Kanji Nishio (b. 1935) is a Japanese intellectual and professor emeritus of literature at the University of Electro-Communications in Tokyo, Japan.

He was awarded a degree in German literature and a PhD in literature from the University of Tokyo. He translated the works of Friedrich Nietzsche and Arthur Schopenhauer into Japanese. He has written over seventy published works and over thirty translations.[1]

Nishio, regarded as a rightist intellectual,[2] was the head of Atarashii Rekishi Kyokasho wo Tsukuru Kai (Japanese Society for History Textbook Reform), founded in January 1997 by right-wing scholars and cartoonists to devise a new Japanese history textbook as they considered existing ones to be "self-torturing".[3] Nishio has a wide following in Japan.[4]

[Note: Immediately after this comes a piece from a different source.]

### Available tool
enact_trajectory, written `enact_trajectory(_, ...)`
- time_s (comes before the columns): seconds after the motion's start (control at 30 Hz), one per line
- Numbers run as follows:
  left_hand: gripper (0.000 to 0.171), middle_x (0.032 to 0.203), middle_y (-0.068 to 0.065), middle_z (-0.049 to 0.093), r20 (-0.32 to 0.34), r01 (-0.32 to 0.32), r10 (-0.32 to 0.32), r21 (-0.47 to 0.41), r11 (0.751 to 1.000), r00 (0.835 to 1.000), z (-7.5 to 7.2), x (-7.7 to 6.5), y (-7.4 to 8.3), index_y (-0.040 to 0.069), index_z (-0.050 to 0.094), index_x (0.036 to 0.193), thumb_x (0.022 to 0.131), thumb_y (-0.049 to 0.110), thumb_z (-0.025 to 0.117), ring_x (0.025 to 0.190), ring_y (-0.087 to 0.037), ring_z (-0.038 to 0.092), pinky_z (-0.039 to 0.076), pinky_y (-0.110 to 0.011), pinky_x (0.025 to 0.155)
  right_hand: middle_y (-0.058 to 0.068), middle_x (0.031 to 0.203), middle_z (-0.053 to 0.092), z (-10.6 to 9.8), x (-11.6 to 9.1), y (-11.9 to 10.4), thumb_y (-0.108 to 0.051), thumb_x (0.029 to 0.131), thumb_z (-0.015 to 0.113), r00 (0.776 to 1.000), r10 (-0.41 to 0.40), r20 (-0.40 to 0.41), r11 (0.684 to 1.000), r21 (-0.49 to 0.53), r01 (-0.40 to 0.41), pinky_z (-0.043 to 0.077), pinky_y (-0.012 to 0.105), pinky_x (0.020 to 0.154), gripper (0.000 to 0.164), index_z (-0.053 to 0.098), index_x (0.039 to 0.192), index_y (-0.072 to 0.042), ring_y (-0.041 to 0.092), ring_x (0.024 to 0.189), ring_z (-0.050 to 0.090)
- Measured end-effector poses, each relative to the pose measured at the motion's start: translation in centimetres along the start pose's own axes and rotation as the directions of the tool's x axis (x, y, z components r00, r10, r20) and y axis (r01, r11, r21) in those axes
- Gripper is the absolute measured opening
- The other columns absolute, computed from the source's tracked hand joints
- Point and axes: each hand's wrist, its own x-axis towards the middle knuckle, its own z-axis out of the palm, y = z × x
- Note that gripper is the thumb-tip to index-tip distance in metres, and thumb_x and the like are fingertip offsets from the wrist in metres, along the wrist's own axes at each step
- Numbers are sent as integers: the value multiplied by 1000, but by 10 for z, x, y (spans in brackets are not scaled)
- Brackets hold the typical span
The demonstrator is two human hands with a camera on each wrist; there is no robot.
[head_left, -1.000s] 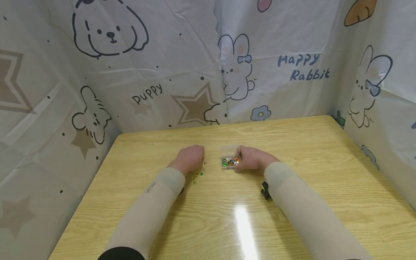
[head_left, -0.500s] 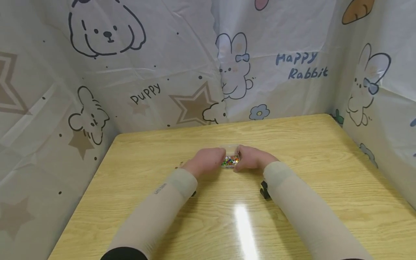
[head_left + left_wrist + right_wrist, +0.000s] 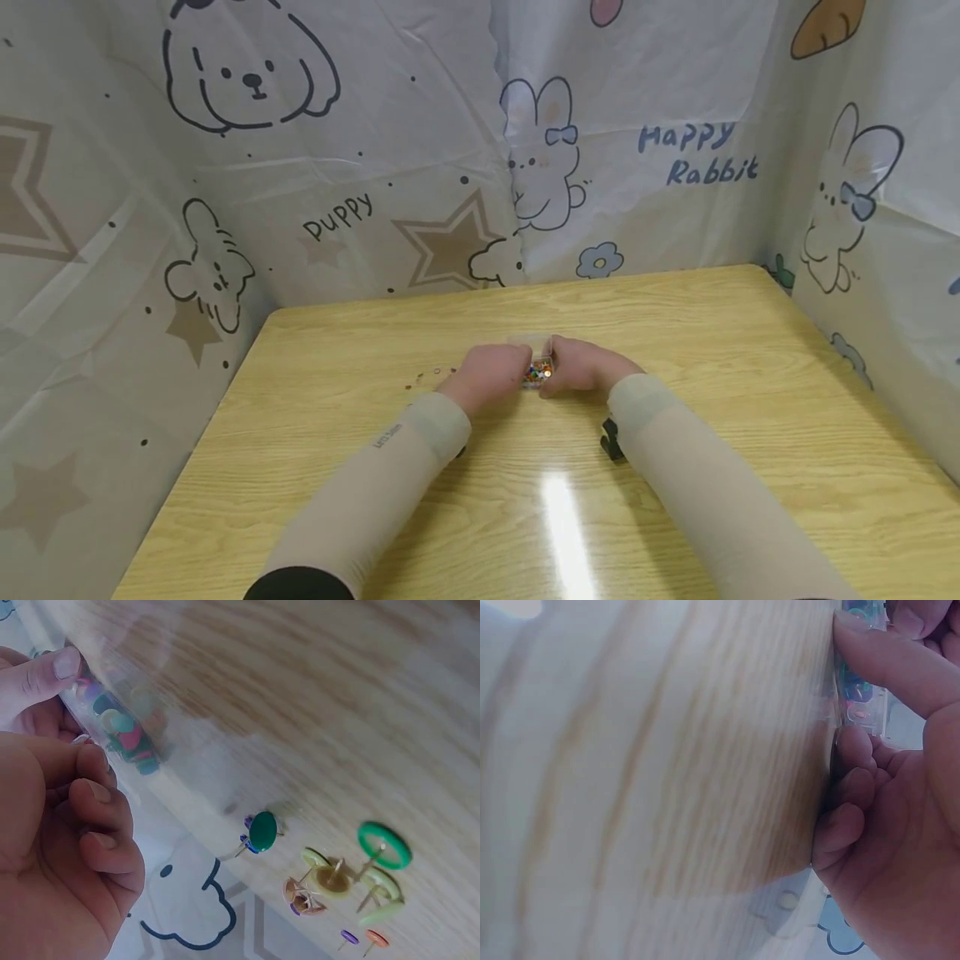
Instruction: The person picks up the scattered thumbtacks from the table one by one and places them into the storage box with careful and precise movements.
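A small clear plastic box [image 3: 537,372] of multicoloured thumbtacks stands on the table, its see-through lid [image 3: 531,342] raised at the back. My right hand [image 3: 588,367] grips its right side, thumb at the front and fingers behind. Over the box's left part is my left hand [image 3: 495,371], fingers curled. At its fingertips a small pale thumbtack [image 3: 82,739] shows, mostly hidden by the fingers. In the left wrist view, several loose thumbtacks lie on the wood, among them a dark green one [image 3: 263,831] and a lighter green one [image 3: 385,845].
The pale wooden table [image 3: 675,333] meets a printed cloth [image 3: 420,150] at its back and sides. Loose tacks [image 3: 437,371] lie left of the box, partly behind my left wrist, some with pins pointing up. A light reflection crosses the table's front.
My left hand has moved right from the loose tacks to the box and covers its left part. My right hand and the box stay in place.
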Motion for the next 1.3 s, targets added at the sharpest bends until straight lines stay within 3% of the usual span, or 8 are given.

He is against immigration into Japan because he believes it would cause social disorganisation and threaten social cohesion; the subtitle of one of his works is "foreign workers will destroy Japan". Nishio claimed "This is not necessarily an economic problem. Frankly speaking, it is a problem of ‘cultural defense’".[5]

Notes

  1. Profile at the Society for the Dissemination of Historical Fact.
  2. Bessho Yoshimi and Hasegawa Eiko, ‘The Logic of Apologizing for War Crimes "as a Japanese"’, Review of Japanese Culture and Society, Vol. 11/12, Violence in the Modern World (Special Issue) (December 1999-2000), p. 42.
  3. Yuri Kase, ‘Japan's Nonnuclear Weapons Policy in the Changing Security Environment: Issues, Challenges, and Strategies’, World Affairs, Vol. 165, No. 3 (Winter 2003), p. 130.
  4. Jennifer Lind, ‘The Perils of Apology: What Japan Shouldn't Learn From Germany’, Foreign Affairs, Vol. 88, No. 3 (May/June 2009), p. 136.
  5. John Lie, Multi-Ethnic Japan (Harvard University Press, 2001), p. 15.